Please output the data below exactly as given, starting at its first line and stopping after the line that contains "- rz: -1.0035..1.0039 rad".

:: DATA EXTRACT ::

□ □ □ □ □ □ □

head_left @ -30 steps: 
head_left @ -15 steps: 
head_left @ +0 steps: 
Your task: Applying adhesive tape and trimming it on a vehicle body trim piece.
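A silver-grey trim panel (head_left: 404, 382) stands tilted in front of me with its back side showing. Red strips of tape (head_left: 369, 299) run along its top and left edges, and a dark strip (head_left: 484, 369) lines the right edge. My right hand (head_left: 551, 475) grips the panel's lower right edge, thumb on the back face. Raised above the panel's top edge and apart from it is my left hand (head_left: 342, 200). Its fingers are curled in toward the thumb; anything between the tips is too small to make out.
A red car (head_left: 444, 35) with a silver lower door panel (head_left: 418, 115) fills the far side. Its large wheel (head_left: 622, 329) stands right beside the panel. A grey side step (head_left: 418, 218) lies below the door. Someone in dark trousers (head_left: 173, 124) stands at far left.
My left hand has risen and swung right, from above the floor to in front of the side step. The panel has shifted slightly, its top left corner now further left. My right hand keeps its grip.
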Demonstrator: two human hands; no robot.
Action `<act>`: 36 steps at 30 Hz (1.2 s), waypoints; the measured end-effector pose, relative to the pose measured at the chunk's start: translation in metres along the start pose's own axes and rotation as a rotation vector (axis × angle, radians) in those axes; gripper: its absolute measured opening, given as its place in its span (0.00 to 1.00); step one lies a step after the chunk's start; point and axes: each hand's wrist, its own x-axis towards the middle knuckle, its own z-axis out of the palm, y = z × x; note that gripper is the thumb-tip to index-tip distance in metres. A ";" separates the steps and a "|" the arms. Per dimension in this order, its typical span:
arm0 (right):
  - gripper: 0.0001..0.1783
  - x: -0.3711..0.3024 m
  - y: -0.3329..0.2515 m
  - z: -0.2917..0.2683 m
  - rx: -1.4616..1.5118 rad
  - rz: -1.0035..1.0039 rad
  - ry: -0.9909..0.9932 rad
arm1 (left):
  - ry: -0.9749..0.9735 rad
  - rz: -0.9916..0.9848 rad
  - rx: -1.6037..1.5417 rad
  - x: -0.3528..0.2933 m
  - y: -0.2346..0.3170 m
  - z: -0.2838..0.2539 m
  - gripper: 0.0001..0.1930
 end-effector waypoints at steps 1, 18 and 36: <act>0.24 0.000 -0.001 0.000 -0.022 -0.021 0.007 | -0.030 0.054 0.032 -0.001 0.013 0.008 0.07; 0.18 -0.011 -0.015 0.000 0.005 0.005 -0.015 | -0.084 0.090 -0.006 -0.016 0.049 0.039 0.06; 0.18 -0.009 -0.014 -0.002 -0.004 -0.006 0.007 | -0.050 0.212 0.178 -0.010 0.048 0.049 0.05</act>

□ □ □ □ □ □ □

:: TASK ANSWER ::
head_left @ -30 steps: 
head_left @ -15 steps: 
head_left @ +0 steps: 
Your task: Applying adhesive tape and trimming it on a vehicle body trim piece.
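A silver-grey trim panel (head_left: 404, 382) stands tilted in front of me with its back side showing. Red strips of tape (head_left: 369, 299) run along its top and left edges, and a dark strip (head_left: 484, 369) lines the right edge. My right hand (head_left: 551, 475) grips the panel's lower right edge, thumb on the back face. Raised above the panel's top edge and apart from it is my left hand (head_left: 342, 200). Its fingers are curled in toward the thumb; anything between the tips is too small to make out.
A red car (head_left: 444, 35) with a silver lower door panel (head_left: 418, 115) fills the far side. Its large wheel (head_left: 622, 329) stands right beside the panel. A grey side step (head_left: 418, 218) lies below the door. Someone in dark trousers (head_left: 173, 124) stands at far left.
My left hand has risen and swung right, from above the floor to in front of the side step. The panel has shifted slightly, its top left corner now further left. My right hand keeps its grip.
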Demonstrator: two human hands; no robot.
Action `<act>`: 36 steps at 30 Hz (1.2 s), waypoints; the measured end-effector pose, relative to the pose measured at the chunk's start: translation in metres along the start pose's own axes and rotation as a rotation vector (axis × angle, radians) in those axes; gripper: its absolute measured opening, given as its place in its span (0.00 to 1.00); step one lies a step after the chunk's start; point and axes: each hand's wrist, its own x-axis towards the middle knuckle, its own z-axis out of the palm, y = z × x; note that gripper is the thumb-tip to index-tip distance in metres. A ";" separates the steps and a "|" the arms. Per dimension in this order, its typical span:
arm0 (right):
  - gripper: 0.0001..0.1783
  - x: -0.3711..0.3024 m
  - y: -0.3329..0.2515 m
  - z: -0.2917..0.2683 m
  - rx: -1.4616..1.5118 rad
  - rz: -1.0035..1.0039 rad

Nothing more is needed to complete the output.